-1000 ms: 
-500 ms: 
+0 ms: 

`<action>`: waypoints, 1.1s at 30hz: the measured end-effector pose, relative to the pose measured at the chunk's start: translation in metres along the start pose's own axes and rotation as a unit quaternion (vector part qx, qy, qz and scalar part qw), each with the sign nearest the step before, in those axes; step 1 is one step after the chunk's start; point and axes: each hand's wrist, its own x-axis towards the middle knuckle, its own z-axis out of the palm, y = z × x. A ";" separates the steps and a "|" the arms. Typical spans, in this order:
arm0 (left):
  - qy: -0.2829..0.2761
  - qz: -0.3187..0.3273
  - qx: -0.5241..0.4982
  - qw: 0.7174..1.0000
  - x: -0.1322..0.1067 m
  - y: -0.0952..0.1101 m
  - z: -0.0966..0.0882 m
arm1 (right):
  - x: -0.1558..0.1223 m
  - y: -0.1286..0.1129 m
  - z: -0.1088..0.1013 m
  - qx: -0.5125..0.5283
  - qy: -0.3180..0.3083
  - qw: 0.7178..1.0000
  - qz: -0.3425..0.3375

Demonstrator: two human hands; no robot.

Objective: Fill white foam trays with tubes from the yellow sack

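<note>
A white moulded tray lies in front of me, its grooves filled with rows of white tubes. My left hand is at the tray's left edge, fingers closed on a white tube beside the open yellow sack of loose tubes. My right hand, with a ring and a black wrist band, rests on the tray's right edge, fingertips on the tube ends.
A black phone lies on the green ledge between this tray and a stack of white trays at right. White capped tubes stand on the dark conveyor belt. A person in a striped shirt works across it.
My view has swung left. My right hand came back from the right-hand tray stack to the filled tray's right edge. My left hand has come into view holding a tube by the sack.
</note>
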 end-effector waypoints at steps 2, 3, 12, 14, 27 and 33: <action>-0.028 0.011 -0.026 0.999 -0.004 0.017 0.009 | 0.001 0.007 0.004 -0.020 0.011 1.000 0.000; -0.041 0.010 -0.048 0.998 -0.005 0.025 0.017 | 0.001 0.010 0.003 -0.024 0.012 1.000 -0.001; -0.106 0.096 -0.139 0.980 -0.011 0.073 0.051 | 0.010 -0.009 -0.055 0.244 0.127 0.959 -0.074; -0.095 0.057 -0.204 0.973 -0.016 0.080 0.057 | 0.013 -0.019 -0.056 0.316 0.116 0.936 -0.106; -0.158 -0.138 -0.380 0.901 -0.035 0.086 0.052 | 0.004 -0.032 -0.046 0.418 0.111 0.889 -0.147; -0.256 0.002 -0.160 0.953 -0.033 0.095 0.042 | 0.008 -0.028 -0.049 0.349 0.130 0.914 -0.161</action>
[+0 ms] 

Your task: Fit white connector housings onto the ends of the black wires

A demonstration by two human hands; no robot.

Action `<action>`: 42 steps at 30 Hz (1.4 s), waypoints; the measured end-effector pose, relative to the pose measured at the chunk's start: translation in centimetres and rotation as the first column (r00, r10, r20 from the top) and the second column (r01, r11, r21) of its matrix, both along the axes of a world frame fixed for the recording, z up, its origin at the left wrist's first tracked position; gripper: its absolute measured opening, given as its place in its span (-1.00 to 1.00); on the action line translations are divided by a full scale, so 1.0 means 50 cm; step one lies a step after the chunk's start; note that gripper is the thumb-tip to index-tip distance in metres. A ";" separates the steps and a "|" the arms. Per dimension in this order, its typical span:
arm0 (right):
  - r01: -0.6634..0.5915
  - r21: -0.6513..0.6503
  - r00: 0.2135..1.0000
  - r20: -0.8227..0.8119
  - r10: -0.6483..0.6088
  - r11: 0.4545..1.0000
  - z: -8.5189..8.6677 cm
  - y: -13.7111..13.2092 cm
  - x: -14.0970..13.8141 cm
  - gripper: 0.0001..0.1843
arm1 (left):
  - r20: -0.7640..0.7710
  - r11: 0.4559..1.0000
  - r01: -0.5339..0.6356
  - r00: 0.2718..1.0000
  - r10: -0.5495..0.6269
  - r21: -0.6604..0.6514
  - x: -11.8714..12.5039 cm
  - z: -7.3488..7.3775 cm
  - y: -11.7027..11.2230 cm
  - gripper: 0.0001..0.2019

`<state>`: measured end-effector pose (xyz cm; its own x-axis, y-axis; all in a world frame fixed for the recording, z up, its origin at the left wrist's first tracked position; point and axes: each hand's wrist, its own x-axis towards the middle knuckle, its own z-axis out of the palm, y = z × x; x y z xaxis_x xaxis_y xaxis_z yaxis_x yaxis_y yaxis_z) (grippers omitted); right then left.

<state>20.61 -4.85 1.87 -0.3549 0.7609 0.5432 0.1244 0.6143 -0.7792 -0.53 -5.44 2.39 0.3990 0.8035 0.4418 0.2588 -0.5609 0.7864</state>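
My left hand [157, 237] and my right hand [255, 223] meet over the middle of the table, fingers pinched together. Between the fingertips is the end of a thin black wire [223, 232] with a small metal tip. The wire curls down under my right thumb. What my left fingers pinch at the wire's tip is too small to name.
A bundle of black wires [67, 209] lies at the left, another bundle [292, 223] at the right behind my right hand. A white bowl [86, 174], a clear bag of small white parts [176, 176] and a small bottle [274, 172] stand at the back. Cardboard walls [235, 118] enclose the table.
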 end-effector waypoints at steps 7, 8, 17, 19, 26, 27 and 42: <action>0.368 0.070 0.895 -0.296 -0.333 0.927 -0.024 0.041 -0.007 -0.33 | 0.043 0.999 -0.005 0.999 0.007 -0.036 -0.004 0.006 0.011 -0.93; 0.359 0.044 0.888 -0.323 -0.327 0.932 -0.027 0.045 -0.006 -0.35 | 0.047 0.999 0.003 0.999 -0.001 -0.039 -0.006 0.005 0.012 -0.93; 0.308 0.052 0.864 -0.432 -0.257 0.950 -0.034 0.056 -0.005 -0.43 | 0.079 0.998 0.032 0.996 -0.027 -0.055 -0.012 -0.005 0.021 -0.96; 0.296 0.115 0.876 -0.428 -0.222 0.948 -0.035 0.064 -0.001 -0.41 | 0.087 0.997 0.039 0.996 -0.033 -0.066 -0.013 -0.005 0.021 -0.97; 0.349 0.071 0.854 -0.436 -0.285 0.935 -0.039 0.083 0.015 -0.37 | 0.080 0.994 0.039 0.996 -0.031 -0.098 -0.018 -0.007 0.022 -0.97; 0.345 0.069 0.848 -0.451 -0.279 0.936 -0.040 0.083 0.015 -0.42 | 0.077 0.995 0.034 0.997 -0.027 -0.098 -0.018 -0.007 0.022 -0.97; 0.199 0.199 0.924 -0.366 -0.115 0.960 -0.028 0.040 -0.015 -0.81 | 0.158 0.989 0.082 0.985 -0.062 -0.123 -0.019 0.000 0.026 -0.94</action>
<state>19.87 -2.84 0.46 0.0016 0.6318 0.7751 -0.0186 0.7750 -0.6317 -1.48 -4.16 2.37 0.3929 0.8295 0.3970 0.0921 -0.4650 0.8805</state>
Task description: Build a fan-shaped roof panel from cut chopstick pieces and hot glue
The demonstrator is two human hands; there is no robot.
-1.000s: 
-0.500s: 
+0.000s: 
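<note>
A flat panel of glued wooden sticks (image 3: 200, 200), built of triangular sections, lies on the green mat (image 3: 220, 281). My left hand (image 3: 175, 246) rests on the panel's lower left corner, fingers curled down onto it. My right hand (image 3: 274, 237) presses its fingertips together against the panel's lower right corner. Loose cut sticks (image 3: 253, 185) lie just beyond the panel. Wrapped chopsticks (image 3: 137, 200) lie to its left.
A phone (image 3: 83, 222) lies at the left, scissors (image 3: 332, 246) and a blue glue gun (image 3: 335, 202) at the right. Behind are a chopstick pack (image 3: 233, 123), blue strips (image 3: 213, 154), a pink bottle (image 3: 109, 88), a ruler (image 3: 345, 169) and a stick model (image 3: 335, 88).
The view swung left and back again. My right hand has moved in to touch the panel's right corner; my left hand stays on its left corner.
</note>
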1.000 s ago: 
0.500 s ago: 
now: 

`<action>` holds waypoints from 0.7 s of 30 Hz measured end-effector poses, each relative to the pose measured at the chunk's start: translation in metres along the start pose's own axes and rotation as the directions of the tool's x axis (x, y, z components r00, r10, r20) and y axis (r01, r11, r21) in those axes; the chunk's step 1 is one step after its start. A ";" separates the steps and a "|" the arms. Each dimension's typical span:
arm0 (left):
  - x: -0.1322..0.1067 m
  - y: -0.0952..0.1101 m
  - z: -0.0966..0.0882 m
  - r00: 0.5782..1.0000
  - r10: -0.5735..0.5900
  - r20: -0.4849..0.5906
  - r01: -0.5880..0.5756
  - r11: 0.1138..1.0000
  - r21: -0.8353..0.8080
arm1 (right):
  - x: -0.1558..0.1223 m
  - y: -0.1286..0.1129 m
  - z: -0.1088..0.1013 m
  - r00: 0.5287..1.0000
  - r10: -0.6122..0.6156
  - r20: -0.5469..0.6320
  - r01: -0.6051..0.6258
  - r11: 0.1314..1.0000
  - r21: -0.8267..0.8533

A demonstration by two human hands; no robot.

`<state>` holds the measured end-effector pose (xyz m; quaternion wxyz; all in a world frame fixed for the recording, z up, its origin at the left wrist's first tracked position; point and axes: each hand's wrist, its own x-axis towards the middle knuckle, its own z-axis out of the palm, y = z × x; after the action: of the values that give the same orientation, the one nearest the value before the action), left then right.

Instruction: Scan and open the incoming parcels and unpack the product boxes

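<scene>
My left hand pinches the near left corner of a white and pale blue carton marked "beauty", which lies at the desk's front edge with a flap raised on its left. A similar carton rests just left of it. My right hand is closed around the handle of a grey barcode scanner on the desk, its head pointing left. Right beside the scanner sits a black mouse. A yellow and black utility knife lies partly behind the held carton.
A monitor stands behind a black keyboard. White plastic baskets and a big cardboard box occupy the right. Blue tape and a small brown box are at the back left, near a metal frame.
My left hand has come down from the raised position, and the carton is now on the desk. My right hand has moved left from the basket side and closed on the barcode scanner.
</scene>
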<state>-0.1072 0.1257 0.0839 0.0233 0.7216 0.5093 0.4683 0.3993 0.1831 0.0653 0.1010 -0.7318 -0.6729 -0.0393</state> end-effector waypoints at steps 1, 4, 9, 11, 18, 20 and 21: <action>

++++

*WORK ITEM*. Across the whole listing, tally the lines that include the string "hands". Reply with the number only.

*PROBLEM SOLUTION*. 4